HUNTSVILLE – The City of Huntsville and its regional partners clawed back $ 12.5 million in incentives offered to former gunmaker Remington Arms in 2014, city officials said on Friday.
The nearly 200-year-old gunmaker filed for bankruptcy in October 2020, leading to the sale and auction of its assets. The recent sale of Remington’s 800,000 square foot facility on Electronics Boulevard enabled the cities of Huntsville and Athens, Madison County, Morgan County, Limestone County and the Limestone County Economic Development Association to recover their joint investment, as well as legal costs.
“This is the best good news, the bad news,” said Chip Cherry, CEO of the Huntsville / Madison County Chamber of Commerce. “The mechanisms put in place to protect public investment in the project have worked. The funds to cover the mortgage obligation have been received.
Mayor Tommy Battle acknowledged the diligent work of the Economic Development recruiting team to ensure the community and its taxpayers are protected.
“You don’t see this happening very often,” said Mayor Battle. “Despite the difficult outcome for Remington, their decision to relocate to Huntsville and years of operation generated millions of dollars in wages and put the city on the map of advanced manufacturing. Because of Remington, we were on the radar of site selection consultants, which led many projects to select the Huntsville area for their projects. We got our money back and more.
The announcement by Remington Outdoor Company in February 2014 that it had selected Huntsville as the location for its consolidated operations generated great enthusiasm in the region. The company’s commitment to create up to 2,000 jobs (1,868 guaranteed) and invest nearly $ 111 million in the operation of the plant was an important step in regional efforts to create advanced manufacturing jobs.

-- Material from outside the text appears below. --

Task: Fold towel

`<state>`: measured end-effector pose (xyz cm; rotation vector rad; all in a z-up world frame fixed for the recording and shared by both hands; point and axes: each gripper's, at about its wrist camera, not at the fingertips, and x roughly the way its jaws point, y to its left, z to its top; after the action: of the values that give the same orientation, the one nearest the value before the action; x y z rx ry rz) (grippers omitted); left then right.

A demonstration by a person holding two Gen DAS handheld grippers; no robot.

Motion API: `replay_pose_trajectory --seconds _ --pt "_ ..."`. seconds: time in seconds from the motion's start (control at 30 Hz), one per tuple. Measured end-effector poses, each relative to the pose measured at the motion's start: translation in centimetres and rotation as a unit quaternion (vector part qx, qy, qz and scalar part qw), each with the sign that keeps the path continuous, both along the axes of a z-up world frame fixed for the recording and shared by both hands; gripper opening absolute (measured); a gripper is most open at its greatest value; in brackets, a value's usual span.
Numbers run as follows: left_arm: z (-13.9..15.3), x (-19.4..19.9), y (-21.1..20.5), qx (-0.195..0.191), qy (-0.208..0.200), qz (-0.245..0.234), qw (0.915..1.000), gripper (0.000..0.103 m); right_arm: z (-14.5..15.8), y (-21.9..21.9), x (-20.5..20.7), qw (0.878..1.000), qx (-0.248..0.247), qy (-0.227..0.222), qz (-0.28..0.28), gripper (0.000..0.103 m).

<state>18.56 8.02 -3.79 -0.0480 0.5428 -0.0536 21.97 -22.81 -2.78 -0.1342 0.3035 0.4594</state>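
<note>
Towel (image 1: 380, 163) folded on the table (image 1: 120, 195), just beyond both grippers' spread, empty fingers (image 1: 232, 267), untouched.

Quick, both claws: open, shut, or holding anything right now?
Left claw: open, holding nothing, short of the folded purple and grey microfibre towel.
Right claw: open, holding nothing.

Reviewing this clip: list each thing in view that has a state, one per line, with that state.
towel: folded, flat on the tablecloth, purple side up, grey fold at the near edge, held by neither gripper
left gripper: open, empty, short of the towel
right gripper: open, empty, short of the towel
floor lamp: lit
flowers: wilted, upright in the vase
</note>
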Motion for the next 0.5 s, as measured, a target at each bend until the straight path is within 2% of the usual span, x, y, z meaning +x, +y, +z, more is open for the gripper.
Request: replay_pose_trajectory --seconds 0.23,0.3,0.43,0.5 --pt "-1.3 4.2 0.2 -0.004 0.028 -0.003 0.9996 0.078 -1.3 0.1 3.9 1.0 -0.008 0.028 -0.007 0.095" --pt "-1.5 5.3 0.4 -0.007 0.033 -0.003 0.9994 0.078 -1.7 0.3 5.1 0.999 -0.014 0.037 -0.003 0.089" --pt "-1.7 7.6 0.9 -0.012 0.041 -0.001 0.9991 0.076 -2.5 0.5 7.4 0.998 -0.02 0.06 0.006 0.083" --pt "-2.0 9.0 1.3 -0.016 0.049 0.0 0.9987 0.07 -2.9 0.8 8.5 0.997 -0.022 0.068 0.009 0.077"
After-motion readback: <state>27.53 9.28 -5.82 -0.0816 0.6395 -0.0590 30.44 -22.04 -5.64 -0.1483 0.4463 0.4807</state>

Cherry explained that before Remington’s announcement, significant behind-the-scenes efforts helped protect public sector investment. These efforts have also enabled the company to earn its incentives through investments, job creation and payment of a competitive salary.

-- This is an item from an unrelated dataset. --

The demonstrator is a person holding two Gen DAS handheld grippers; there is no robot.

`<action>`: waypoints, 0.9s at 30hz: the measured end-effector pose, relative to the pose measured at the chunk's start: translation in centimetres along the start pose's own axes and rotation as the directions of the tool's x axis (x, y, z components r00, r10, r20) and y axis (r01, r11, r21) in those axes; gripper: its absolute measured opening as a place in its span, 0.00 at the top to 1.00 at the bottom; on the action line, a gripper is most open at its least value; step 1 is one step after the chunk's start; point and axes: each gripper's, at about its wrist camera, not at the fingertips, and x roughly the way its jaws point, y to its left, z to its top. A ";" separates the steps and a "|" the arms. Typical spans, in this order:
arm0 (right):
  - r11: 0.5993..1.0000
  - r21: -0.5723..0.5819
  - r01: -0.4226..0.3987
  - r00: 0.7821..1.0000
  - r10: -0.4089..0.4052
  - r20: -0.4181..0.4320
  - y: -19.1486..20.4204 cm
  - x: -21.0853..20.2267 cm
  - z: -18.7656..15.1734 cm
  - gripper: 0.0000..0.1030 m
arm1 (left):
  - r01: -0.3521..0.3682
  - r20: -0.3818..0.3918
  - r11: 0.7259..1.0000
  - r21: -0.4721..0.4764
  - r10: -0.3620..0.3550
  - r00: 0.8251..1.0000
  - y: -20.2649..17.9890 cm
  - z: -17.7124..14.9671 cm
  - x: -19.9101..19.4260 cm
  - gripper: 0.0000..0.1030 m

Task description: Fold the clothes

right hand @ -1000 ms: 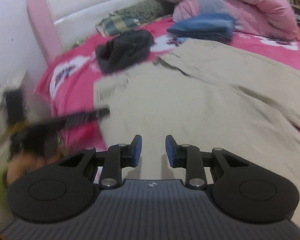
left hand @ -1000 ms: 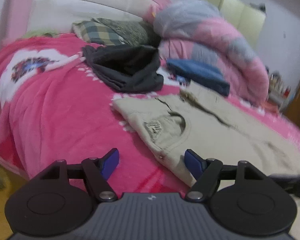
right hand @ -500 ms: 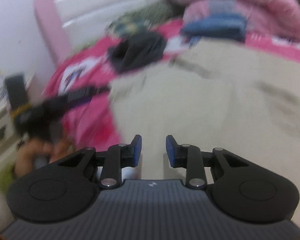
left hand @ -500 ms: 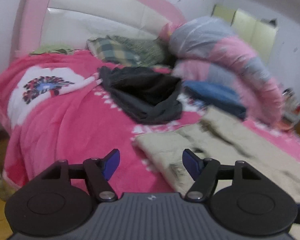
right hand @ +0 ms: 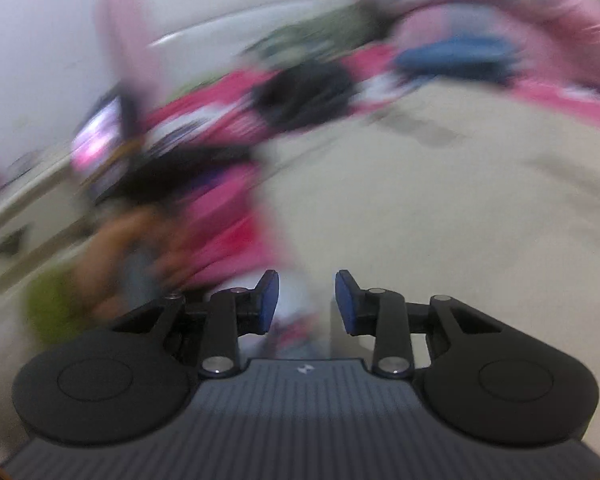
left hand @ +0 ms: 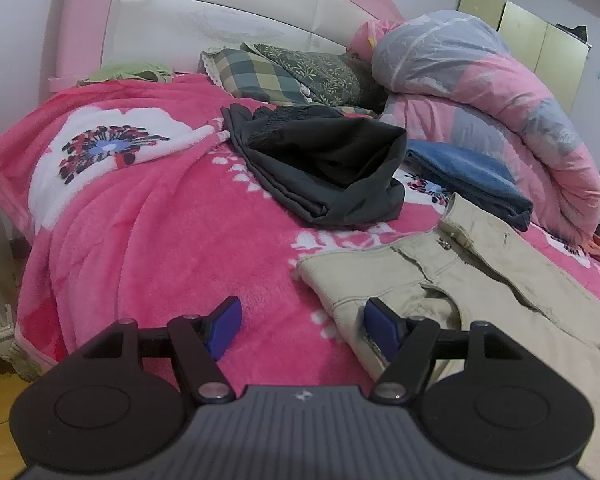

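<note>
Beige trousers (left hand: pixel 480 280) lie flat on the pink blanket (left hand: pixel 140 220), waistband toward the headboard. My left gripper (left hand: pixel 302 320) hovers open at the trousers' near waistband corner. Its right finger (left hand: pixel 380 324) overlaps the cloth edge in the view, and only blanket shows between the pads. The right wrist view is heavily blurred. There the right gripper (right hand: pixel 307 296) hangs over the left edge of the beige trousers (right hand: pixel 440 208), its jaws opening with a narrow gap and nothing gripped between them.
A dark grey garment (left hand: pixel 324 168) lies bunched beyond the trousers, with a folded blue item (left hand: pixel 468 180) to its right. Pillows (left hand: pixel 284 72) and a rolled pink-grey duvet (left hand: pixel 500 92) sit against the headboard (left hand: pixel 220 20). A blurred hand (right hand: pixel 140 240) shows left of the bed edge.
The left view has swung away, so the trousers sit lower and further right. The right view moved leftward and became blurred. The right jaws have widened slightly.
</note>
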 end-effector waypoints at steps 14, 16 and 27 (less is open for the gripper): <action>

“The structure of securing the property with a mortgage was the chosen route, where the company could see all or part of its annual payment canceled through performance,” he said. “The community and the company agreed this was the best approach, and the details were incorporated into the Project Development Agreement (PDA) and mortgage. “
In the first three years, Remington achieved its performance targets. It exceeded its investment target of $ 110.9 million and met its quick start goals for jobs and wages. At one point, before the business downturn, the Huntsville plant employed more than 500 people with an average salary above the $ 19.50 average demanded by the PDA. At the end of 2017, however, it was announced that the company would not meet the target number of jobs.

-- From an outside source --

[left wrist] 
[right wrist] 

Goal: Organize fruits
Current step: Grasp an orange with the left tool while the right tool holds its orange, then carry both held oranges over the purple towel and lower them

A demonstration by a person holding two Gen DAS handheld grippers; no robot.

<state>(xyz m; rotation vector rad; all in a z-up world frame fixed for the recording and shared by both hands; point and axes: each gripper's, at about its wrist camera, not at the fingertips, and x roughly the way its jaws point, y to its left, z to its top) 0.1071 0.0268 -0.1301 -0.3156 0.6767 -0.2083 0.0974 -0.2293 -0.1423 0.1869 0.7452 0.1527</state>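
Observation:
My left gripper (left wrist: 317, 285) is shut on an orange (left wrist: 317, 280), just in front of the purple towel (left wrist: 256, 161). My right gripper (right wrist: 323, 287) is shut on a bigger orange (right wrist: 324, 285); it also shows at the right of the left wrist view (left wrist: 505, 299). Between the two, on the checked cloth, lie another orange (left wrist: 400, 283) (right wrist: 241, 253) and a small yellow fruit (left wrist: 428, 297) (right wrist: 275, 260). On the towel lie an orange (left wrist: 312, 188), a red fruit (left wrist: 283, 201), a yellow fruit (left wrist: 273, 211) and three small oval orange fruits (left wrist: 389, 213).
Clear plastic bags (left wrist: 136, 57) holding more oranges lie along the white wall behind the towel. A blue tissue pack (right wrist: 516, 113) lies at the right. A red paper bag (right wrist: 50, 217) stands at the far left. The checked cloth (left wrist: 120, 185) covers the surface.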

In early 2018, Remington filed for Chapter 11 bankruptcy, which provided financial relief during the reorganization. The company ultimately failed to stabilize and filed for Chapter 13 bankruptcy in 2020.
“We are fortunate that the region’s robust economy provided many opportunities for those who lost their jobs when Remington went out of business,” said Mayor Battle. “The mechanisms we used to protect public investment in the project worked, and our region is now a prime location for advanced manufacturing. “
The funds recovered will be used to advance ongoing efforts to provide additional economic development opportunities for new jobs in the region.